_ACTIVITY_.
Below this sentence is a listing; return exactly its lines from the one with "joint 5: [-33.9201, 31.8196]" to the one with "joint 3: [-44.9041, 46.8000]", both kept, and nothing more.
====== RECORDED INFORMATION
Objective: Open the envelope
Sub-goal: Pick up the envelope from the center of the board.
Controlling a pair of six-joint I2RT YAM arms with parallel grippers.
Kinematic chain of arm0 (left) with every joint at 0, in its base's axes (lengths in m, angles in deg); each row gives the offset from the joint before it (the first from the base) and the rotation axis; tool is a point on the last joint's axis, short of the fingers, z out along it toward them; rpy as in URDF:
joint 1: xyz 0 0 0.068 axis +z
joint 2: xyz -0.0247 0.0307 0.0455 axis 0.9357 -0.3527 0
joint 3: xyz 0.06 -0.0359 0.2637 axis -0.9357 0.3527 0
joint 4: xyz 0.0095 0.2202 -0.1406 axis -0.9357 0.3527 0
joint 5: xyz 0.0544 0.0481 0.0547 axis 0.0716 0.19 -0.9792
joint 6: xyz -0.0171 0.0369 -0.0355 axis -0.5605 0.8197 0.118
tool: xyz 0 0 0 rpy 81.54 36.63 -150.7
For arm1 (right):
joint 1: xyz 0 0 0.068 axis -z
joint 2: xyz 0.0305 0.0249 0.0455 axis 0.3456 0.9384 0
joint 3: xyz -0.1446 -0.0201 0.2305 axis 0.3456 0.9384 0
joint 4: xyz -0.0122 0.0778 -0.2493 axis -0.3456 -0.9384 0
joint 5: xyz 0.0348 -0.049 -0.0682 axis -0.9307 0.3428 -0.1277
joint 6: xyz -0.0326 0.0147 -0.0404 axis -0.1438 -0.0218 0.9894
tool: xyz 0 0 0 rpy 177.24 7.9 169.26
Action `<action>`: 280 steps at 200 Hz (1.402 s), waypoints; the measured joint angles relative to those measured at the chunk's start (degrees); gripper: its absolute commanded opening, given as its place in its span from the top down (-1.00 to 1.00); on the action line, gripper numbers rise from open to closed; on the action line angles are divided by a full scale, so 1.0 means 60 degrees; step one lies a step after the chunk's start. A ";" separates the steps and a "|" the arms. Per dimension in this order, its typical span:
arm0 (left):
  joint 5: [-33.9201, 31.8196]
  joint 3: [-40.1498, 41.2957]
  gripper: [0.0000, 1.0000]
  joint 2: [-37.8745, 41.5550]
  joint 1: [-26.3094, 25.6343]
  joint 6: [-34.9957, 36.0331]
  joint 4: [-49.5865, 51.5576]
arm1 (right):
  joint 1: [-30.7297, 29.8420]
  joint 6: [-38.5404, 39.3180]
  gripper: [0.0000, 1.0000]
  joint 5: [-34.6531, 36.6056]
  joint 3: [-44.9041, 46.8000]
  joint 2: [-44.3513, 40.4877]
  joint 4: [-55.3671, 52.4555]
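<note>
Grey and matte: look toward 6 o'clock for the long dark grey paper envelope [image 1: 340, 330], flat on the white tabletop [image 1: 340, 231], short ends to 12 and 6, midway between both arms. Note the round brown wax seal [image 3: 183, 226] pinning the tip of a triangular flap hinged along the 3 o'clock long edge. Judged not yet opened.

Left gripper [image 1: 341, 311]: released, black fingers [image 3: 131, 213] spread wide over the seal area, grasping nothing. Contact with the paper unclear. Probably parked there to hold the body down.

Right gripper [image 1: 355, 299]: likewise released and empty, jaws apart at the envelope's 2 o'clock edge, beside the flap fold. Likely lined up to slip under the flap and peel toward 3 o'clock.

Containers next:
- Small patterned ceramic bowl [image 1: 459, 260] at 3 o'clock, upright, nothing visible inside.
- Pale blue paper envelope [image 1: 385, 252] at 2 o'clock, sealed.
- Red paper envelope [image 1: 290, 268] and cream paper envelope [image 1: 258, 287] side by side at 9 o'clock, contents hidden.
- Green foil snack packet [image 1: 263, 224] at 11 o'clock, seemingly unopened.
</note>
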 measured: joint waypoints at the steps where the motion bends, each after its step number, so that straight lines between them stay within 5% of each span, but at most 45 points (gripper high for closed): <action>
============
_SOLUTION_.
  joint 5: [-33.9201, 31.8196]
  joint 3: [-40.1498, 41.2957]
  gripper: [0.0000, 1.0000]
  joint 2: [-37.8745, 41.5550]
  joint 1: [-26.3094, 25.6343]
  joint 6: [-34.9957, 36.0331]
  joint 4: [-49.5865, 51.5576]
arm1 (right):
  joint 1: [-30.7297, 29.8420]
  joint 6: [-38.5404, 39.3180]
  gripper: [0.0000, 1.0000]
  joint 5: [-34.6531, 36.6056]
  joint 3: [-44.9041, 46.8000]

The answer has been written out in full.